Among the entries below, take the line with "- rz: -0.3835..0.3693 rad" and the line with "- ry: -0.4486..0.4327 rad", and output them and every line between them exactly, with nothing else.

■ **Data for analysis**
----------------
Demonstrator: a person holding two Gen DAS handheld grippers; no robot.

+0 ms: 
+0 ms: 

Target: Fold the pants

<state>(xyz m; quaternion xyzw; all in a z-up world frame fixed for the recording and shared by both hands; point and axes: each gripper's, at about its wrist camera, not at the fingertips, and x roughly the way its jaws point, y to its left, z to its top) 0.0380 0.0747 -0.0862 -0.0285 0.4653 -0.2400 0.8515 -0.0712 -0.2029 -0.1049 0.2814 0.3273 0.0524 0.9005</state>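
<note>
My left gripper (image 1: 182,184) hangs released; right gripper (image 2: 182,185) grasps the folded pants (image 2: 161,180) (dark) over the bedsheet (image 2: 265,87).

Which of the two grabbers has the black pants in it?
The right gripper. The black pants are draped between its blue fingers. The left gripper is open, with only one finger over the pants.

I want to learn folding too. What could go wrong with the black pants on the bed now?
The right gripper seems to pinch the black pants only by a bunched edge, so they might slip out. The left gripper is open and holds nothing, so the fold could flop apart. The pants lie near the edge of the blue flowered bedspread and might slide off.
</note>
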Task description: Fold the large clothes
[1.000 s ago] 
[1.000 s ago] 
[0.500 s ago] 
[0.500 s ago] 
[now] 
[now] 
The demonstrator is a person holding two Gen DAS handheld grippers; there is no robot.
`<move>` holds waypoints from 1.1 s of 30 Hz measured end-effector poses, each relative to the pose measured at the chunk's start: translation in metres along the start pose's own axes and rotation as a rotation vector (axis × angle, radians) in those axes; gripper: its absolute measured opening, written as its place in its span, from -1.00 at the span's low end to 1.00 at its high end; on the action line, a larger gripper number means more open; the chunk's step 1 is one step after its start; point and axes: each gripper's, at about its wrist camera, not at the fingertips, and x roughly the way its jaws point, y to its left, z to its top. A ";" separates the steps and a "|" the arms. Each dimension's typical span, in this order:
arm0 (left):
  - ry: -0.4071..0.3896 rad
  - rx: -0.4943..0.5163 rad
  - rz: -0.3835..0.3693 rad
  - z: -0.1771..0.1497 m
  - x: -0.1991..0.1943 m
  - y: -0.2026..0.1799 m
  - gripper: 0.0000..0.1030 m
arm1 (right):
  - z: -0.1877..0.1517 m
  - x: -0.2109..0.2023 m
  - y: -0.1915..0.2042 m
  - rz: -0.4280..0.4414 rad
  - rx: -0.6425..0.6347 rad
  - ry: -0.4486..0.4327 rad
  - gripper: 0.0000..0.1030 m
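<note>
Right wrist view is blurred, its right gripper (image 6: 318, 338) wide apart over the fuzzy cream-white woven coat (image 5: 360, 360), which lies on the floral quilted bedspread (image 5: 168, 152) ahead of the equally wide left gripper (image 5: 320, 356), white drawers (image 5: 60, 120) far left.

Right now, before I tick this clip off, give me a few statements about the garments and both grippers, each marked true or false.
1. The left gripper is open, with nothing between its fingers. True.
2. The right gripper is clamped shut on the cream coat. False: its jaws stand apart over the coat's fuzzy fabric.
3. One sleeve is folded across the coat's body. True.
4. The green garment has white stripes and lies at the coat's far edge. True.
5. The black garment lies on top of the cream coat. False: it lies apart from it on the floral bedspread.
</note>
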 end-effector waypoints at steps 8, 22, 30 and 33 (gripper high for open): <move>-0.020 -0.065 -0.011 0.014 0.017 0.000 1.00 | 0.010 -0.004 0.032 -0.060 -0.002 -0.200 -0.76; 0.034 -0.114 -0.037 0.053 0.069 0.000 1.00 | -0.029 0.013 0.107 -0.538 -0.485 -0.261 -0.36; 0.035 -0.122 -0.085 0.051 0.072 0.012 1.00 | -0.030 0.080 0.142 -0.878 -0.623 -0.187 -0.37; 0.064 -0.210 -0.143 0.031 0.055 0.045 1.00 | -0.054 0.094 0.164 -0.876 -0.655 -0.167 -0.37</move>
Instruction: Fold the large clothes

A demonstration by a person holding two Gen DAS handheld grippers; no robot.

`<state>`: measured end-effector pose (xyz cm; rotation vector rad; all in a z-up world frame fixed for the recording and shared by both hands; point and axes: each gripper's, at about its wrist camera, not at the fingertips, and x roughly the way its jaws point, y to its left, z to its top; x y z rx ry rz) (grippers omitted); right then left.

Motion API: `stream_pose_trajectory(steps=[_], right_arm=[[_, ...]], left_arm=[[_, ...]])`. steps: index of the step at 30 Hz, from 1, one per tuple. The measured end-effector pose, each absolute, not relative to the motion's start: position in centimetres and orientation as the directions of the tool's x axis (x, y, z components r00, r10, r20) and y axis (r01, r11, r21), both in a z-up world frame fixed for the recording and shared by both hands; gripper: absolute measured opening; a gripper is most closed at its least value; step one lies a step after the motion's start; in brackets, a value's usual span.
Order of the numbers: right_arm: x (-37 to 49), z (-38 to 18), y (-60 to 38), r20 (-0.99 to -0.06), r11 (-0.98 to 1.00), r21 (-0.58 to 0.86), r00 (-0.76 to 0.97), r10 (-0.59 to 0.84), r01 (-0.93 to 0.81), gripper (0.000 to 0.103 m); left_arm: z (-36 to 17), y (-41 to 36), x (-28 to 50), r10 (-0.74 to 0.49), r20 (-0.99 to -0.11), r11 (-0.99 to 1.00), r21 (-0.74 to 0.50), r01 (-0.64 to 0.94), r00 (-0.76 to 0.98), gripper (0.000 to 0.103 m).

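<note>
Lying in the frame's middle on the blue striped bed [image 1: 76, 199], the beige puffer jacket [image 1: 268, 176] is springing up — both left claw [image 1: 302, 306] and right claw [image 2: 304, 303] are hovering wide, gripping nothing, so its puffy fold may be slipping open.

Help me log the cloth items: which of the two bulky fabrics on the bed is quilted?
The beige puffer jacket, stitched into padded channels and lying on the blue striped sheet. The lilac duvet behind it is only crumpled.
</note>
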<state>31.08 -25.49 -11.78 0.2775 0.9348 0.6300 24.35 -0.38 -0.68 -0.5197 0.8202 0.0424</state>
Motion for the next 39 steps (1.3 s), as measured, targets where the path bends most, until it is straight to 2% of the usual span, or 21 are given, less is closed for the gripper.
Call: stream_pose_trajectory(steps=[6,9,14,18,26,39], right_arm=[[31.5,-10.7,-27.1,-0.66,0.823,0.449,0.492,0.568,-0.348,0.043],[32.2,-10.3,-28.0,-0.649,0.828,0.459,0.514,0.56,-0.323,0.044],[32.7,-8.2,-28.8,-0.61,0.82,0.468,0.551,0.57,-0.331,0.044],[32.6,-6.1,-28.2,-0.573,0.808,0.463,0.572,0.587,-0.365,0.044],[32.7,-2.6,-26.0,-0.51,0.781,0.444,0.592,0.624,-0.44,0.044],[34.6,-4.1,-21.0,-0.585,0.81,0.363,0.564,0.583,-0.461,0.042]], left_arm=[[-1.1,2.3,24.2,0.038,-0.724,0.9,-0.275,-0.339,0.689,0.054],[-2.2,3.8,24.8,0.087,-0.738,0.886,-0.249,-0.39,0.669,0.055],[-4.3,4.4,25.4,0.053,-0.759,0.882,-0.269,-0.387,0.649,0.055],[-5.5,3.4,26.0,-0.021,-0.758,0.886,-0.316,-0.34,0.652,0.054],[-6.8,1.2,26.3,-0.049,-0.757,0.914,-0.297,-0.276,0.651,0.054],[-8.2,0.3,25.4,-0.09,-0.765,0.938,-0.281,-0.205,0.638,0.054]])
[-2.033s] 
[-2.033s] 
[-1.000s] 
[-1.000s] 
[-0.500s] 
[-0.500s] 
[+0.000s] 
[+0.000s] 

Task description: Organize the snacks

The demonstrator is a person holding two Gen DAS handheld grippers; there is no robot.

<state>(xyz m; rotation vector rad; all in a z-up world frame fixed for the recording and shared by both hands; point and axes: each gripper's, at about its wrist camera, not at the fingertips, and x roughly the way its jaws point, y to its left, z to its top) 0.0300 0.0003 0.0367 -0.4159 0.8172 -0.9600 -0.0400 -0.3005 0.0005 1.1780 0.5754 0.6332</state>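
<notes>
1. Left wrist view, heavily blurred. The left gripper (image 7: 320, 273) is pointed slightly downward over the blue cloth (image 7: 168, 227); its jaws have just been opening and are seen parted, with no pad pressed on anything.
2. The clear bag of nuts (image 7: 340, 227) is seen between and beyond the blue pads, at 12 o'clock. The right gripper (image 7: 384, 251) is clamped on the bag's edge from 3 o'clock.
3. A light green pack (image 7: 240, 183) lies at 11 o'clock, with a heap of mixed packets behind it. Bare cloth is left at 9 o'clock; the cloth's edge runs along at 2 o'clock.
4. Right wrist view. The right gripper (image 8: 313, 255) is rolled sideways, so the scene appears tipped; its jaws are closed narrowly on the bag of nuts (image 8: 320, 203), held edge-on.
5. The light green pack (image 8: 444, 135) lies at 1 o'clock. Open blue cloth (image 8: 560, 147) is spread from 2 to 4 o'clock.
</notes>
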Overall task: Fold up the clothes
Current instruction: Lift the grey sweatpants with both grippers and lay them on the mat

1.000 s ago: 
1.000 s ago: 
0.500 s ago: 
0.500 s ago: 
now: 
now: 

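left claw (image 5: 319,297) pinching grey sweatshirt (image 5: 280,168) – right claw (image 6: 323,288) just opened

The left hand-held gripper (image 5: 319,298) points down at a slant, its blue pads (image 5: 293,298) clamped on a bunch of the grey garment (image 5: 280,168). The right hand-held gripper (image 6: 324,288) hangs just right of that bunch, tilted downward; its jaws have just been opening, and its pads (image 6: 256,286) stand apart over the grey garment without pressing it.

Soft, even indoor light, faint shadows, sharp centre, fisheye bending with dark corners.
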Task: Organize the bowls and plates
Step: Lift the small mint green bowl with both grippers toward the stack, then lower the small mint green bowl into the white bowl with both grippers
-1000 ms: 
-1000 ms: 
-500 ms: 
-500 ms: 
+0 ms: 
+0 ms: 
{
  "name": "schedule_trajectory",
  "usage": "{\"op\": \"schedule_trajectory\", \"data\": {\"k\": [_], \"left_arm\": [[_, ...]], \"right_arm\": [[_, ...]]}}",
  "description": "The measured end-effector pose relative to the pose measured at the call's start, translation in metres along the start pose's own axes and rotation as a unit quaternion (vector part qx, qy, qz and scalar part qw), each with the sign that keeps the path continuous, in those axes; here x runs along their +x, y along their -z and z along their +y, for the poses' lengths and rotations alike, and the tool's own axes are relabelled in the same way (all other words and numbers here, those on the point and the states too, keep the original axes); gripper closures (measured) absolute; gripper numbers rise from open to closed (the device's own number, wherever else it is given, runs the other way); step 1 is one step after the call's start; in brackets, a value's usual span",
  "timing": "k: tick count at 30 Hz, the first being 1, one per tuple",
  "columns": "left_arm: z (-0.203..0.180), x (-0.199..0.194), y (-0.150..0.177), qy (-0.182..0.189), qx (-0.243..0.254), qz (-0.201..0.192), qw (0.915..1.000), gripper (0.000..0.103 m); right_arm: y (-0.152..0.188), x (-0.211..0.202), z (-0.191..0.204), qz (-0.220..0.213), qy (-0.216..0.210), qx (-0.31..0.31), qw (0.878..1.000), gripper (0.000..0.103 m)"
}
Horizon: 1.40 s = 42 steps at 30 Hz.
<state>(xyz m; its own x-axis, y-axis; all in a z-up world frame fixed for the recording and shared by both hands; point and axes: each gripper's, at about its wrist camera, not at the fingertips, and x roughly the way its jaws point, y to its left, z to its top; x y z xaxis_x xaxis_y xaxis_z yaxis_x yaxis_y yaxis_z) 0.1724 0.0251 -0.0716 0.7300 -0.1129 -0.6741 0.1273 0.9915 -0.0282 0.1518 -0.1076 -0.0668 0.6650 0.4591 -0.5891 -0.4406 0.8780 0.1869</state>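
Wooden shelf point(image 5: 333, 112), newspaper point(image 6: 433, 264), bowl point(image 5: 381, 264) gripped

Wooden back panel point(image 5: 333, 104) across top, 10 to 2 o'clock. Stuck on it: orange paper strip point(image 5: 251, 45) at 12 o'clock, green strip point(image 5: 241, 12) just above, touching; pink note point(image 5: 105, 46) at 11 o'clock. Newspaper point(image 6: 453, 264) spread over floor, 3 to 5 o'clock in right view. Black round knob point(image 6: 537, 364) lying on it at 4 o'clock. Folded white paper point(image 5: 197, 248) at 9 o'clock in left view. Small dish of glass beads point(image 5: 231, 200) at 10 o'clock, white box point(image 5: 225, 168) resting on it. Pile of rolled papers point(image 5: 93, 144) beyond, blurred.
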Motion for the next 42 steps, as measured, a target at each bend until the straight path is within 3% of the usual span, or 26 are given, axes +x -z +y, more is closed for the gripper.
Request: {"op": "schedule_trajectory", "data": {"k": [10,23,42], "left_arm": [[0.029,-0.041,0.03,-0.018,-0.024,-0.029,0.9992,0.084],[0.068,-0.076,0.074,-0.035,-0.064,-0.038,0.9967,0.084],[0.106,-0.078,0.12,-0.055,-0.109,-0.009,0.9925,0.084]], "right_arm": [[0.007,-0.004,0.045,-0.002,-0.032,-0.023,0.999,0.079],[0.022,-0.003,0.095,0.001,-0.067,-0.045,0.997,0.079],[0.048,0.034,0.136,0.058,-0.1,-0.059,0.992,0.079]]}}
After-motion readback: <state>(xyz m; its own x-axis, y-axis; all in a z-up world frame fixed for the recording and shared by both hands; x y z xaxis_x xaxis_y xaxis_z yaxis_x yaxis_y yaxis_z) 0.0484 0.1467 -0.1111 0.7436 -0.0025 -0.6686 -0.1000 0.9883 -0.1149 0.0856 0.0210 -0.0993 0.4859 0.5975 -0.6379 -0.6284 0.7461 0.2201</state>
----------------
■ **Task output**
  - rz: -0.3835..0.3693 rad
  - z: -0.1771..0.1497 m
  - x: -0.1991..0.1943 m
  - y: -0.2026..0.1799 m
  - gripper: 0.0000..0.1030 m
arm1 (right):
  - z: -0.1877..0.1517 m
  - x: -0.2109..0.2023 m
  - y: -0.1915..0.2042 m
  - rz: -0.4280..0.4414 rad
  - rx: -0.6425..0.6347 rad
  - ry: -0.4486..0.4327 rad

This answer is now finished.